▶ Exercise objective: In the listing below, the answer starts at the line that has "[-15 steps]" and stops after the line that has "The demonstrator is"; please repeat that part exactly and nothing more.

▶ Supplied information:
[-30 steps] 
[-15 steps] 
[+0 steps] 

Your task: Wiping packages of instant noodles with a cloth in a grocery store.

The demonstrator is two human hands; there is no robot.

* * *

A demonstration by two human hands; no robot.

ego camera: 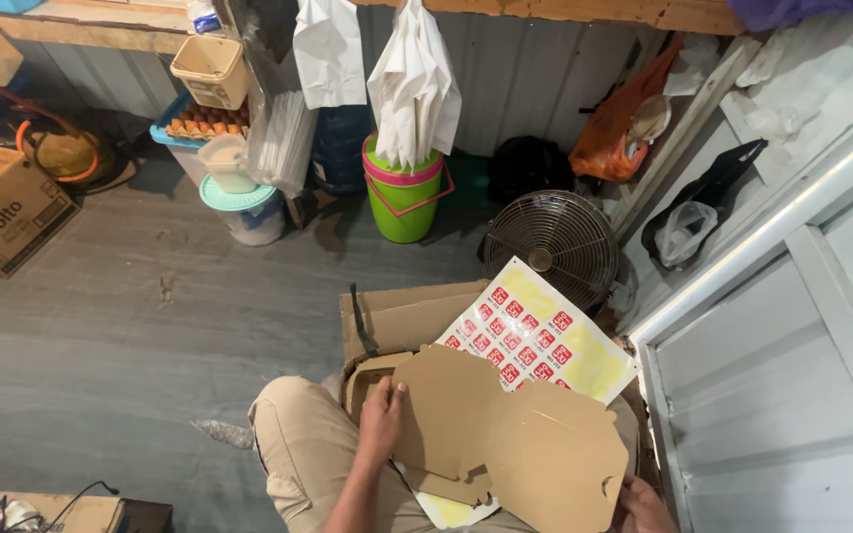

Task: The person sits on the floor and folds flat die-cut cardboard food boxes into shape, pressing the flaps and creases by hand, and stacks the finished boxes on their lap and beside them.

▶ Task output:
[-15 steps] 
[+0 steps] 

Your task: Wiping packages of instant noodles with a cloth in a grocery store.

The demonstrator is two human hands; there is no robot.

This output is complete as it stands.